▶ _Source data_:
-- -- --
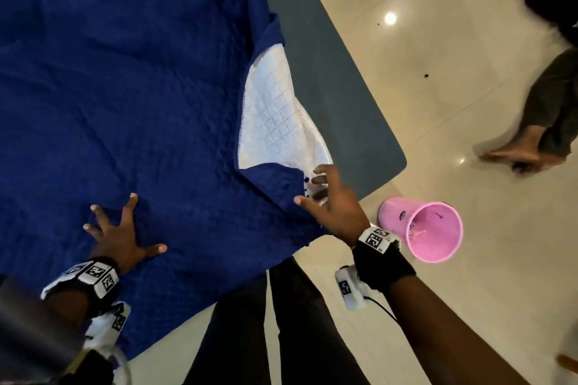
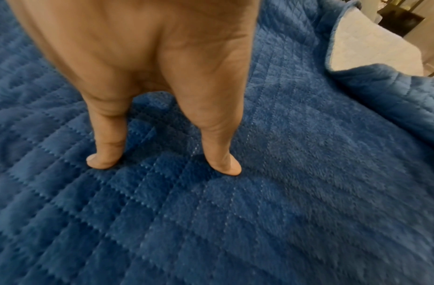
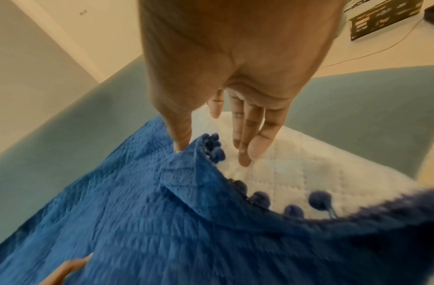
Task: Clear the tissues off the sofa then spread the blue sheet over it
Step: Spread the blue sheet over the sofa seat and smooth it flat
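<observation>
The blue sheet (image 1: 109,87) covers most of the sofa (image 1: 344,97), one corner flipped white side up. Left hand (image 1: 120,236) presses flat on it, fingers spread; right hand (image 1: 334,200), fingers loosely extended, touches that flipped corner. Pink bin (image 1: 422,228) lies just beside the sofa.

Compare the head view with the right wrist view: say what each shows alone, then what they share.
Only the head view shows the pink bin lying on its side on the floor, the left hand spread flat on the blue sheet, and another person's bare foot. Only the right wrist view shows the sheet's row of pompoms clearly and a dark board on the floor. Both show the right hand at the folded-back corner, the white underside and the grey sofa.
</observation>
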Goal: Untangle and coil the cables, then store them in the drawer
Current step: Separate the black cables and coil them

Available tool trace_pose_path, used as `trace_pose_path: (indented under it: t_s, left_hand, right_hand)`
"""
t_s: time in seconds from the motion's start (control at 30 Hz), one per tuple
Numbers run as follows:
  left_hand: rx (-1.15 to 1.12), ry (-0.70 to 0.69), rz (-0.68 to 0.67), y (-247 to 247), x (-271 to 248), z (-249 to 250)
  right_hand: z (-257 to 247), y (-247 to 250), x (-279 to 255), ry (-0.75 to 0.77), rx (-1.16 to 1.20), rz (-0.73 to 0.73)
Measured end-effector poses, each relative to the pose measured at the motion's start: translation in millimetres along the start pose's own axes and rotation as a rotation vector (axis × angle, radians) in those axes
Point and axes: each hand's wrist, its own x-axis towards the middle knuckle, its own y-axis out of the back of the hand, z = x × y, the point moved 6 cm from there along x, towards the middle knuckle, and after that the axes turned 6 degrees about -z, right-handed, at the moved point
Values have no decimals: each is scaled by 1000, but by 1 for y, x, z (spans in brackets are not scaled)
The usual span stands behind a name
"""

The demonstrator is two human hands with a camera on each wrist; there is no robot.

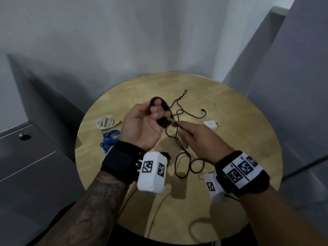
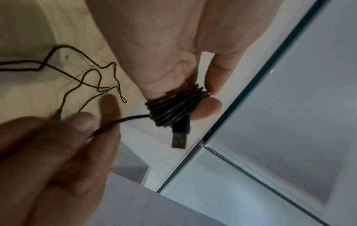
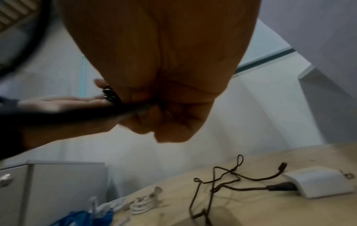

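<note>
A black cable (image 2: 173,107) is showing dark against the pale wood-grain bench (image 1: 230,139), a white coiled cable (image 1: 105,122) and a blue cable (image 1: 109,141) are lying bright beside it, a white charger (image 1: 211,125) is gleaming, and black-and-white patterned wrist bands (image 1: 242,168) are standing out.

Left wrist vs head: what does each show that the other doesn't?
Only the left wrist view shows the USB plug sticking out below the black cable coiled around the left hand's fingers.

Only the head view shows the white cable, blue cable, white charger, gray cabinet and both wristbands.

Both show the left hand holding the coil, the right hand pinching the cable's loose end, the thin dark cord and the wooden table.
</note>
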Motion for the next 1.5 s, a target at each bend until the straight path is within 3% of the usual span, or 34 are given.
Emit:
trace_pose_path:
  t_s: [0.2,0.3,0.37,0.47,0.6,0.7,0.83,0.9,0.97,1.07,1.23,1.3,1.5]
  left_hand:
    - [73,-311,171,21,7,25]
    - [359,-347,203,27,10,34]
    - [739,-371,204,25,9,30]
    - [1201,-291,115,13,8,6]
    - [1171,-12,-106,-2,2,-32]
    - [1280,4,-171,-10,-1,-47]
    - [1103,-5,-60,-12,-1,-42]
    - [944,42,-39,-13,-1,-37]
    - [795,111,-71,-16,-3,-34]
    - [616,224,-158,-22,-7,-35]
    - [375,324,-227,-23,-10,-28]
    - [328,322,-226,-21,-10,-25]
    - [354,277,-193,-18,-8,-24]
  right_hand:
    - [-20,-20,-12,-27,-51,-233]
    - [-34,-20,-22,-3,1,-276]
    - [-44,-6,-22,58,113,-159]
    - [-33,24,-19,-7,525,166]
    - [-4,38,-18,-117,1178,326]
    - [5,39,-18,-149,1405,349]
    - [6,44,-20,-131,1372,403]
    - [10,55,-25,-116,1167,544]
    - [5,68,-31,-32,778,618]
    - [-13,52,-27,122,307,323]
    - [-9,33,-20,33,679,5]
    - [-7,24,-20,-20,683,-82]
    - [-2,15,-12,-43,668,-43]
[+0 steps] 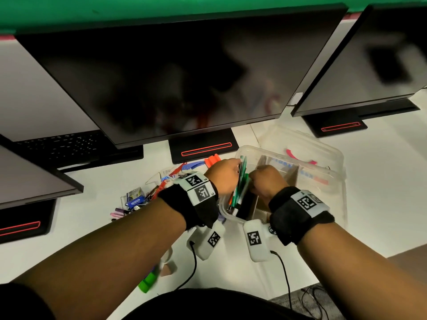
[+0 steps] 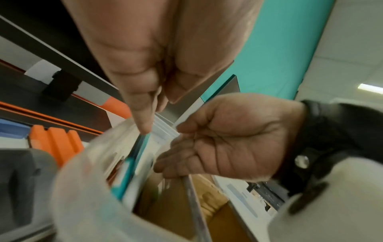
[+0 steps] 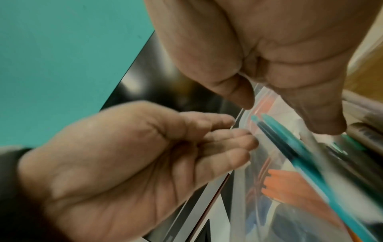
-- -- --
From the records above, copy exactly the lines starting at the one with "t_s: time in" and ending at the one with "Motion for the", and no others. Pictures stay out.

▶ _Written solution_:
t_s: time in seconds from the motion's start (control at 30 Hz), one per tuple
Numbers run as follows:
  left_hand: rx (-1.15 to 1.12), ry (-0.70 to 0.69), rz (-0.68 to 0.67), y (-247 to 247), x (-271 to 248), z (-249 to 250)
  right_hand: z (-257 to 247), y (-247 to 250), x (-279 to 255), ry (-0.75 to 0.77), rx (-1.16 to 1.20), rz (-0.73 to 0.73)
Measured end-effector poses, each relative to the pose measured at the motion's start: translation in millimetres along the start pose's own axes and rotation as a rotation vector (axis × angle, radians) in those axes
Point and axes: each hand's wrist, its own x-axis towards the middle knuckle, its own y-axis out of the back of the hand, z = x × y, the point moved 6 cm from there along x, towards the middle knuckle, and after that the axes turned 6 degrees about -z, right-handed, at the moved point
Values have no decimals: each is scaled by 1000, but by 1 for y, x, z (spans in brackets are not scaled)
The usual span stands behind a name
"""

The demonstrator is two human hands with a camera on each wrist; there is no robot.


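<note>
A black cable (image 2: 173,107) is showing dark against the pale wood-grain bench (image 1: 230,139), a white coiled cable (image 1: 105,122) and a blue cable (image 1: 109,141) are lying bright beside it, a white charger (image 1: 211,125) is gleaming, and black-and-white patterned wrist bands (image 1: 242,168) are standing out.

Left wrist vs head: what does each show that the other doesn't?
Only the left wrist view shows the USB plug sticking out below the black cable coiled around the left hand's fingers.

Only the head view shows the white cable, blue cable, white charger, gray cabinet and both wristbands.

Both show the left hand holding the coil, the right hand pinching the cable's loose end, the thin dark cord and the wooden table.
</note>
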Motion for the next 1.5 s, a target at each bend until the straight path is within 3% of the usual span, or 34 are given.

The answer has been supplied in full.